*Work instruction*. Repeat the data exactly, please.

>>>>

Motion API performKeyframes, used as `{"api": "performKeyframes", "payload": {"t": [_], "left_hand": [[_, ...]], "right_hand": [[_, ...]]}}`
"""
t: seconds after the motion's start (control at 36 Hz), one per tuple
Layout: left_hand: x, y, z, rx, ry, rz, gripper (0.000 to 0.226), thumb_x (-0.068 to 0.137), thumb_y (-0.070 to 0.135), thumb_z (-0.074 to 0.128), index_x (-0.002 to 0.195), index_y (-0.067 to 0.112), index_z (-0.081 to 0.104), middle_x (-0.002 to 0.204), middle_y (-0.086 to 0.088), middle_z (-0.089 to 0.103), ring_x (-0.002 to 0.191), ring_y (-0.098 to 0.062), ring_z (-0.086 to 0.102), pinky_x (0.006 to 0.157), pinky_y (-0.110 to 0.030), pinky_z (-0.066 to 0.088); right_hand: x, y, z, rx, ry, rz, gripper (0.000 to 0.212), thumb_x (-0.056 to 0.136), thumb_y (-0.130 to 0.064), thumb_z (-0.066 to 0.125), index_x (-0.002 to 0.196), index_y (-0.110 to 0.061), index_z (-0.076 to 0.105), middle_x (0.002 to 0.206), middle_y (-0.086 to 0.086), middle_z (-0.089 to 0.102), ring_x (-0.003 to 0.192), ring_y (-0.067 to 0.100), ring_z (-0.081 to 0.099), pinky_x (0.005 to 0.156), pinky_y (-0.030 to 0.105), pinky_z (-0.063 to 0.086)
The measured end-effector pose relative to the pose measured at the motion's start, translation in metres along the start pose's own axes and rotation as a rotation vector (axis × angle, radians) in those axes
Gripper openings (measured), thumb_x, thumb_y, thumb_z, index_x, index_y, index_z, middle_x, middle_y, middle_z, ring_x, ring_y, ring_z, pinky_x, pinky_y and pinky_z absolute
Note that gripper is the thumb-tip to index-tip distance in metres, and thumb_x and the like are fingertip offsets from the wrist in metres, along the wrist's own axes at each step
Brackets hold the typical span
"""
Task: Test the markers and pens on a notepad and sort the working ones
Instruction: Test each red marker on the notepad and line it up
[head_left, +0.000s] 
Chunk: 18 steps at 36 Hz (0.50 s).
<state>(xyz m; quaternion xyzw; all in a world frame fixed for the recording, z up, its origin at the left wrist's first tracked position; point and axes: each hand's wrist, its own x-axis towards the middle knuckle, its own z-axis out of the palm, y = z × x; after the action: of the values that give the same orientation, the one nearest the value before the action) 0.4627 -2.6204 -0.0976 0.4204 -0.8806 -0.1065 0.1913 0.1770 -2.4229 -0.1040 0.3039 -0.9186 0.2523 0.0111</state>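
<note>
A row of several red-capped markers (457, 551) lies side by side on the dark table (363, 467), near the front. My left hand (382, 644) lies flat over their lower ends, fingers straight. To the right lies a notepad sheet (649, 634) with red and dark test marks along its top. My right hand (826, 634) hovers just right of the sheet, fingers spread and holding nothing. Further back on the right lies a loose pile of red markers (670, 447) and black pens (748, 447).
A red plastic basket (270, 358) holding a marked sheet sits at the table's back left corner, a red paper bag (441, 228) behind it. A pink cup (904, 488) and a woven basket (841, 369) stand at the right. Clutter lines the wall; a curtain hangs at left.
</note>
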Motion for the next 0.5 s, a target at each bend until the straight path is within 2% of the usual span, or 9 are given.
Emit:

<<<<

*Answer to the exercise*.
Motion API performKeyframes, used as `{"api": "performKeyframes", "payload": {"t": [_], "left_hand": [[_, ...]], "right_hand": [[_, ...]]}}`
"""
t: seconds after the motion's start (control at 36 Hz), one per tuple
Layout: left_hand: x, y, z, rx, ry, rz, gripper (0.000 to 0.226), thumb_x (-0.068 to 0.137), thumb_y (-0.070 to 0.135), thumb_z (-0.074 to 0.128), index_x (-0.002 to 0.195), index_y (-0.067 to 0.112), index_z (-0.081 to 0.104), middle_x (-0.002 to 0.204), middle_y (-0.086 to 0.088), middle_z (-0.089 to 0.103), ring_x (-0.002 to 0.191), ring_y (-0.098 to 0.062), ring_z (-0.086 to 0.102), pinky_x (0.006 to 0.157), pinky_y (-0.110 to 0.030), pinky_z (-0.066 to 0.088); right_hand: x, y, z, rx, ry, rz, gripper (0.000 to 0.212), thumb_x (-0.056 to 0.136), thumb_y (-0.130 to 0.064), thumb_z (-0.066 to 0.125), index_x (-0.002 to 0.196), index_y (-0.110 to 0.061), index_z (-0.076 to 0.105), middle_x (0.002 to 0.206), middle_y (-0.086 to 0.086), middle_z (-0.089 to 0.102), ring_x (-0.003 to 0.192), ring_y (-0.067 to 0.100), ring_z (-0.081 to 0.099), pinky_x (0.005 to 0.156), pinky_y (-0.030 to 0.105), pinky_z (-0.063 to 0.086)
The measured end-effector pose relative to the pose measured at the motion's start, translation in metres along the start pose's own axes and rotation as a rotation vector (axis × angle, radians) in those axes
Gripper openings (measured), thumb_x, thumb_y, thumb_z, index_x, index_y, index_z, middle_x, middle_y, middle_z, ring_x, ring_y, ring_z, pinky_x, pinky_y and pinky_z absolute
Note that gripper is the thumb-tip to index-tip distance in metres, and thumb_x and the like are fingertip offsets from the wrist in metres, along the wrist's own axes at each step
Brackets hold the typical span
"""
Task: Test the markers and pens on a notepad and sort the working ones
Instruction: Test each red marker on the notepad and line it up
[head_left, +0.000s] 
Chunk: 18 steps at 36 Hz (0.50 s).
<state>(xyz m; quaternion xyzw; all in a world frame fixed for the recording, z up, its origin at the left wrist's first tracked position; point and axes: each hand's wrist, its own x-axis towards the middle knuckle, its own z-axis out of the palm, y = z × x; after the action: of the values that give the same orientation, the one nearest the value before the action) 0.4627 -2.6204 -0.0976 0.4204 -0.8806 -0.1065 0.1913 0.1770 -2.4229 -0.1040 0.3039 -0.9186 0.2523 0.0111</state>
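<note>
A row of several red-capped markers (457, 551) lies side by side on the dark table (363, 467), near the front. My left hand (382, 644) lies flat over their lower ends, fingers straight. To the right lies a notepad sheet (649, 634) with red and dark test marks along its top. My right hand (826, 634) hovers just right of the sheet, fingers spread and holding nothing. Further back on the right lies a loose pile of red markers (670, 447) and black pens (748, 447).
A red plastic basket (270, 358) holding a marked sheet sits at the table's back left corner, a red paper bag (441, 228) behind it. A pink cup (904, 488) and a woven basket (841, 369) stand at the right. Clutter lines the wall; a curtain hangs at left.
</note>
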Motion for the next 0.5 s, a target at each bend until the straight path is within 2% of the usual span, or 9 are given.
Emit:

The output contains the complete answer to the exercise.